The reason I am asking this question is few weeks back I bought about 8 of them and put them with my Fire Reds. First they molted and kept hiding. My wife loves Fire reds but not a fan for Amano, soooo...I put them in the other tank which was housing just my extra plants and was suffering badly from Hair Algae.

After 4 days apporx 75% of my Hair Algae is gone....can Amano be the reason of this Hair Algae removal or its just a coincident?

Please enlighten me.


----------



## BillD (Jun 5, 2006)

the reason for keeping Amano shrimps is they eat algae.


----------



## ciao (Oct 21, 2010)

Hair Algae as well???
Because Amano doesn't eat all kinds of Algae.


----------



## ninjaturtle (Apr 12, 2011)

ciao said:


> Hair Algae as well???
> Because Amano doesn't eat all kinds of Algae.


was it fuzz or beard algae? im trying to gr rid of some but not sure which shrimp will do the best job... how big a tank did u put ur amanos in to achueve this?


----------



## Will (Jul 24, 2008)

Amanos aren't very picky about what kind of algae they eat, they are just more effective and quick at certain types than others.


----------



## BillD (Jun 5, 2006)

The best algae eating shrimp is the Gammarus sp., which may not actually be a true shrimp. Regardless, they devour algae.


----------



## iBetta (Jun 19, 2011)

for me, amanos (sometimes called yamato as well) eat both hair algae and beard algae (those brown/black fuzzy spots?) but they don't prefer it. some say you'd have to starve them a bit for their hunger to kick in and clear up all the algae.


----------



## AquaNekoMobile (Feb 26, 2010)

When I had BBA I did not see a quick reduction of the BBA without external chemical help. In my case I used Excel and hydrogen peroxide. I did the double dose of Excel for 1 week then went to the single dosing. I've read people mentioning to do a triple dose of Excel which at the time I did not have the amount of product to do so or the funds to acquire more thus the double dose. Also because I wanted to be on the safe side and use less then the triple dose comments for an error safety margin with my livestock (zebra danios, ramhorn snails, red cherry shrimp).

I did notice the ramhorn snails did eat some BBA but they must have been starving to do that as I did not see any noticeable difference witht he live stock naturally eating it then before the chemical additives. 

What I did notice was BBA had a quick reaction to hydrogen peroxide if you inject it onto the BBA via a syringe to control the flow (turn off sponge filter and/or power filters first). I forgot the website I read that on but the max dosing was IIRC 3mL per 10gal of water. You may want to do 1mL to try it out. Slowly release the hydrogen peroxide over top of the BBA and you will notice a quick reaction where the BBA will start producing lots of bubbles and in about 2-5hrs time the BBA will turn pinkish-white to white meaning it is dying/dead. My understanding upon reading the site is that hydrogen peroxide is safe for in tank use in low doses and best used during the tanks lights on period as the lighting and extra aeration helps rapidly break down the hydrogen peroxide in the tank. I went a bit heavy on my hydrogen peroxide dosing using 3mL (used a 1mL syeringe time) because I had BBA on nearly everything except the glass at about 60% coverage on my heaters, sponge filter, live plants, and driftwood. Combined with my single dose of Excel the BBA war was won however there was some casualties from ym heavy use of the hydrogen peroxide. I think some plants got dosed too much and did not recover from it like my giant hydros, ludwiga repens, and hydrophilla poly. sp. (only one got saved buta tiny one that I'm trying to grow back from the tiny 1/2 in plant). 

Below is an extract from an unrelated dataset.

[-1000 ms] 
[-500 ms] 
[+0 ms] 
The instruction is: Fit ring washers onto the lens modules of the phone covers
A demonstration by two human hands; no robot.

I would say do 1 - 1.5mL and give it a few days or a week then dose the hydrogen peroxide again. Once the BBA turned pink/white that's when I noticed my RCS finally eating on it along with my zebra danios doing a little plucking from time to time. Before neither would touch the BBA (at least when I was watching the tank) at all. Granted back then all my plants were small and not really established yet so some inbalance happened. Now I've got the java moss growing large along with spaced out java ferns, crypts, and some riccia and flame moss which helps clean the water and take in nutrients quickly. I also picked up 5 x amano shrimp for my 10gal which is likely the reason the tank is near algae free on everything but the glass (glass has like 1-3% alggae but that is just spot green algae which the shrimps can't eat off).

I'm at the point now where I can keep my lights on for 12hrs, just do water changes or top ups, and hardly put any dosing of Excel or fertilizer and the cleanup crew of shrimps keep the algae at bay. Just need a glass wipe like every 3-4 weeks is all I the algae removal I do now.


----------



## ciao (Oct 21, 2010)

ninjaturtle said:


> was it fuzz or beard algae? im trying to gr rid of some but not sure which shrimp will do the best job... how big a tank did u put ur amanos in to achueve this?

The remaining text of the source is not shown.